Наримантасу не нравится собственный брюзжащий голос, как и недавняя резкость. Неужто завидую чепухе, которую всю жизнь презирал или делал вид, что презираю? А ведь и впрямь тлеет во мне недовольство беспорядочным бытом, никогда по-человечески не отдохнешь, все работой оправдываешься, точно настоящая жизнь вечно будет ждать где-то впереди. И заболело-то не сегодня — много лет назад. Казюкенас тут ни при чем, он только ловким жестом парикмахера подсунул зеркало: полюбуйся, как выглядишь! Купания в теплом море и коньяка с бифштексом, ей-богу, не жажду, не знал бы даже, что делать, появись у меня вдруг много времени и денег, но обиду унаследовал Ригас, и у него это уже не боль, время от времени пронзающая кариозный зуб, — язва, которую мазью не вылечишь, да и не выжжешь…
— Были мы аскетами, когда требовалось. Скупыми для себя, щедрыми для других. Разве иначе валялись бы по больницам с дырявыми желудками, инфарктами, стенокардиями, едва полета разменяв? Падают ребята, как дубы, валятся… — Казюкенас соображает, что снова промазал, и спешит сгладить, однако не очень убедительно, с некоторых пор его интересует другое, все время в глубине души интересовало, только он не решался заговорить об этом, остерегаясь сухости доктора. Минутку покрасовавшись в парадном мундире, испытав удовольствие говорить «мы» вместо «я», еще труднее снова облачаться в блеклый, нивелирующий халат больного, мучиться недоверием и неизвестностью. — Хотел попросить вас… тебя, Винцас… Не как доктора… Дело не медицины касается. — Казюкенас сам себе бередит рану, к которой врач еще не притрагивался, и каждое прикосновение доставляет ему сладкую боль. — К вам… к тебе… не обращалась женщина?
— Жена?
Судорога перекашивает лицо Казюкенаса, нижняя челюсть отваливается.
— Шутишь! — Усилием воли возвращает он лицу прежний вид, опять невозмутимо поблескивает неживой глаз. — С женой я давно порвал. Детей моих врагами вырастила. О чем нам говорить после этого?
— Так, так, — кивает Наримантас, но не с одобрением или вежливым равнодушием — с разочарованием, и не только в нем, в Казюкенасе, но и в самом себе, глупо во что-то поверившем после того, как перестал, кажется, верить во что бы то ни было, кроме, пожалуй, могущества скальпеля. Ему хотелось бы оборвать этот разговор, припугнуть, прикрикнуть, воспользовавшись правом врача, ведь Казюкенас — больной, тяжелый больной, бесстыдно и низко вытягивать у него признания, но почему сердце колотится так, словно за поворотами и переходами бесконечного лабиринта вот-вот распахнется ясное небо и высветится не только жизнь Казюкенаса, но и его собственная.

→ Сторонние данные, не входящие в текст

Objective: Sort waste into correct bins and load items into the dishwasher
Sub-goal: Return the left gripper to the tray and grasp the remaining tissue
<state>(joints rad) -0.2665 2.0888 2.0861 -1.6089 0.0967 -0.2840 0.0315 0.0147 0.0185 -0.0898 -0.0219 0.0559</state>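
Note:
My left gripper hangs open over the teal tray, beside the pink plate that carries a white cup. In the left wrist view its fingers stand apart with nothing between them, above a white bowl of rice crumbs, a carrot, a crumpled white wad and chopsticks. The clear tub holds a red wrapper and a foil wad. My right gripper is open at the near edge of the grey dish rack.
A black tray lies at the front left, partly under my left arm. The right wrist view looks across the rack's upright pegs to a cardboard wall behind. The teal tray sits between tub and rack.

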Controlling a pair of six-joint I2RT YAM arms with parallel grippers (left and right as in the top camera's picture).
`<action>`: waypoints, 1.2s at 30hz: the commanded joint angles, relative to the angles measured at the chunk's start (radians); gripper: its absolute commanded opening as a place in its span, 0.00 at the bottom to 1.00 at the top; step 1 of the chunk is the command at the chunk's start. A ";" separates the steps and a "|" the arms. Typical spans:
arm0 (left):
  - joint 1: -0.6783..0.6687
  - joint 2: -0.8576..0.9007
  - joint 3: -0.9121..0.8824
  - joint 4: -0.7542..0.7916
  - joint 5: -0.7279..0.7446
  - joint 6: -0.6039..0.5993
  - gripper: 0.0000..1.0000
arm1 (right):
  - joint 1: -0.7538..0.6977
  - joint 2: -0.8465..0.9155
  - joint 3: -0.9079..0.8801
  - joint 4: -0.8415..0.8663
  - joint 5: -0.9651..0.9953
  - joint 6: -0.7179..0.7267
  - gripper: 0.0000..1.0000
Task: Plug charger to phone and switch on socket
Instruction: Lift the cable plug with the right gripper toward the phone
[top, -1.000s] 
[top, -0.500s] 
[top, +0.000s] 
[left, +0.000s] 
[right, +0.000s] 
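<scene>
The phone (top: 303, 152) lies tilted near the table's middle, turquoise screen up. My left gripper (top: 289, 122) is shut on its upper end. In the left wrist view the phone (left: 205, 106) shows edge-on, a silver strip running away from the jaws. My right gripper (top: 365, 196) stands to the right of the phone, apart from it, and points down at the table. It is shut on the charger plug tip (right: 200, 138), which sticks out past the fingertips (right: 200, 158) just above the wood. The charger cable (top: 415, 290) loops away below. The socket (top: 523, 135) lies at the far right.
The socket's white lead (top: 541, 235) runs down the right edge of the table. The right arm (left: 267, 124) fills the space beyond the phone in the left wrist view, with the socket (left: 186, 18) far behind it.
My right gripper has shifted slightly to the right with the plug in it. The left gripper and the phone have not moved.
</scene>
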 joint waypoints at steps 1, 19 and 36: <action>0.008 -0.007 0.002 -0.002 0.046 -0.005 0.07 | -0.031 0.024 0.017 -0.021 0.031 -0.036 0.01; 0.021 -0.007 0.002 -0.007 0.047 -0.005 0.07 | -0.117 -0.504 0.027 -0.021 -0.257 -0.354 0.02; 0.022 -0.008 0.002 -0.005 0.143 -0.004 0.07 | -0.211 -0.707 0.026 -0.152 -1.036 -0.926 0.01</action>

— Не поверишь, Винцас, — Казюкенас вытирает ладонью вспотевший лоб. — В день рождения, четырнадцатого апреля, получаю бандероль… Углем на белом картоне — жирная свинья… Через год — снова. Ну, думаю, аноним, на всех не угодишь. И снова! Надоела мне эта история, отдал на экспертизу… И что же? Адрес надписан рукою сына! Разве мог ребенок сам придумать такое? Она, все она!
— Так, так, — почти бессознательно покачивает головой Наримантас, перед глазами белый ватман и цепкие тонкие пальцы, они так нажимают на уголек, что сыплется черная пыль, конечно, работа горбуна, Зигмаса — так, кажется, зовет его сестра? Она бы не нарисовала, а от Зигмаса можно чего угодно ожидать. Озабоченность состоянием Казюкенаса борется в душе с жалостью, что он — и больной — тоскует не по детям, а по какой-то бабе, впрочем, не по какой-то, Наримантас знает, по какой: по женщине, которая испускает флюиды тревоги, как реликтовые редкие животные — запах мускуса; и посему жалость эта искренна, хотя ему по-прежнему жалко и детей, особенно угловатого, с камнем за пазухой Зигмаса.